** What you need to do **
Retype the listing that follows without a single change.

Top of Collected data

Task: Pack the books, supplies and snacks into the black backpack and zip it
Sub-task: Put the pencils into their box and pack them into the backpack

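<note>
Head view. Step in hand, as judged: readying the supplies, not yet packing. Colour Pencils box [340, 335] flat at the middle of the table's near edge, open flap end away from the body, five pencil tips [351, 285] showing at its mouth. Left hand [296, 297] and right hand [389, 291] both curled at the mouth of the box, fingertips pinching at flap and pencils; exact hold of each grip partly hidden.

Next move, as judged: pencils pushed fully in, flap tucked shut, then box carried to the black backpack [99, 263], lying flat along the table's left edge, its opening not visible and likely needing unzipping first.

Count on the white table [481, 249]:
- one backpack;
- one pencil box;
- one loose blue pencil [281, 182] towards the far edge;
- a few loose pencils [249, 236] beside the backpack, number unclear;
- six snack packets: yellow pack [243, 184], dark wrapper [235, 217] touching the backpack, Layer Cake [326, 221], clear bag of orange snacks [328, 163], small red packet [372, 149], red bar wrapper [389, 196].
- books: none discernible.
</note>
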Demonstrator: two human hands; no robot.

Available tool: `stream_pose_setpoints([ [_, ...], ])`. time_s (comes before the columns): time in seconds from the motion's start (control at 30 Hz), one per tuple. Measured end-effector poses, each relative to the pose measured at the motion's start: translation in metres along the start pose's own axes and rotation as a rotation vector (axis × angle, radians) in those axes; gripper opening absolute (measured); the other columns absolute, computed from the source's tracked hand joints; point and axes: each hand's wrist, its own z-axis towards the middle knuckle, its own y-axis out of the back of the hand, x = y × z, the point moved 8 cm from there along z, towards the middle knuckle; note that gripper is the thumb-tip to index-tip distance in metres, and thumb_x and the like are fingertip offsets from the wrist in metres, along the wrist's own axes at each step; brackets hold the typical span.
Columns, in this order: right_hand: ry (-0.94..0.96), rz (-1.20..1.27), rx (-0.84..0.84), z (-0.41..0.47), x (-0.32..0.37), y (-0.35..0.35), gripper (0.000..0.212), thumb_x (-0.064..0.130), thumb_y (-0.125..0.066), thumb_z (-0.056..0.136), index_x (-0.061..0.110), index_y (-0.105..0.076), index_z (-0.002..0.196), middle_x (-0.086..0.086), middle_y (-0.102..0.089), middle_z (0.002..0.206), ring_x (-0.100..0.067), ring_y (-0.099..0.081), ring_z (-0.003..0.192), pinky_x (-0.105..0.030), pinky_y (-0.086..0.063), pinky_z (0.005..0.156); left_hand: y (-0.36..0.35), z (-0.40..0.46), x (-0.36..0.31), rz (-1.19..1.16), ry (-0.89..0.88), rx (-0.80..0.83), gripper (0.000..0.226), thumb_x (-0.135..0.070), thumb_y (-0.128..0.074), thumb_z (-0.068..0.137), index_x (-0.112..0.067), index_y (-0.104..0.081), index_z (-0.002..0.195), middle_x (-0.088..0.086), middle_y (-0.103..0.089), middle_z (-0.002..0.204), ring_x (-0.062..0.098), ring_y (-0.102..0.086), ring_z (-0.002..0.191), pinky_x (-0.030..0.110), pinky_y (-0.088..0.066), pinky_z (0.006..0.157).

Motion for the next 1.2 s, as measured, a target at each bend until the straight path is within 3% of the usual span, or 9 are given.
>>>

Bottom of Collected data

** Solution to this exercise **
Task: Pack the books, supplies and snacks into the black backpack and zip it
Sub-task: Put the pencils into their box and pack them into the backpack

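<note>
Head view. Step in hand, as judged: readying the supplies, not yet packing. Colour Pencils box [340, 335] flat at the middle of the table's near edge, open flap end away from the body, five pencil tips [351, 285] showing at its mouth. Left hand [296, 297] and right hand [389, 291] both curled at the mouth of the box, fingertips pinching at flap and pencils; exact hold of each grip partly hidden.

Next move, as judged: pencils pushed fully in, flap tucked shut, then box carried to the black backpack [99, 263], lying flat along the table's left edge, its opening not visible and likely needing unzipping first.

Count on the white table [481, 249]:
- one backpack;
- one pencil box;
- one loose blue pencil [281, 182] towards the far edge;
- a few loose pencils [249, 236] beside the backpack, number unclear;
- six snack packets: yellow pack [243, 184], dark wrapper [235, 217] touching the backpack, Layer Cake [326, 221], clear bag of orange snacks [328, 163], small red packet [372, 149], red bar wrapper [389, 196].
- books: none discernible.
</note>
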Demonstrator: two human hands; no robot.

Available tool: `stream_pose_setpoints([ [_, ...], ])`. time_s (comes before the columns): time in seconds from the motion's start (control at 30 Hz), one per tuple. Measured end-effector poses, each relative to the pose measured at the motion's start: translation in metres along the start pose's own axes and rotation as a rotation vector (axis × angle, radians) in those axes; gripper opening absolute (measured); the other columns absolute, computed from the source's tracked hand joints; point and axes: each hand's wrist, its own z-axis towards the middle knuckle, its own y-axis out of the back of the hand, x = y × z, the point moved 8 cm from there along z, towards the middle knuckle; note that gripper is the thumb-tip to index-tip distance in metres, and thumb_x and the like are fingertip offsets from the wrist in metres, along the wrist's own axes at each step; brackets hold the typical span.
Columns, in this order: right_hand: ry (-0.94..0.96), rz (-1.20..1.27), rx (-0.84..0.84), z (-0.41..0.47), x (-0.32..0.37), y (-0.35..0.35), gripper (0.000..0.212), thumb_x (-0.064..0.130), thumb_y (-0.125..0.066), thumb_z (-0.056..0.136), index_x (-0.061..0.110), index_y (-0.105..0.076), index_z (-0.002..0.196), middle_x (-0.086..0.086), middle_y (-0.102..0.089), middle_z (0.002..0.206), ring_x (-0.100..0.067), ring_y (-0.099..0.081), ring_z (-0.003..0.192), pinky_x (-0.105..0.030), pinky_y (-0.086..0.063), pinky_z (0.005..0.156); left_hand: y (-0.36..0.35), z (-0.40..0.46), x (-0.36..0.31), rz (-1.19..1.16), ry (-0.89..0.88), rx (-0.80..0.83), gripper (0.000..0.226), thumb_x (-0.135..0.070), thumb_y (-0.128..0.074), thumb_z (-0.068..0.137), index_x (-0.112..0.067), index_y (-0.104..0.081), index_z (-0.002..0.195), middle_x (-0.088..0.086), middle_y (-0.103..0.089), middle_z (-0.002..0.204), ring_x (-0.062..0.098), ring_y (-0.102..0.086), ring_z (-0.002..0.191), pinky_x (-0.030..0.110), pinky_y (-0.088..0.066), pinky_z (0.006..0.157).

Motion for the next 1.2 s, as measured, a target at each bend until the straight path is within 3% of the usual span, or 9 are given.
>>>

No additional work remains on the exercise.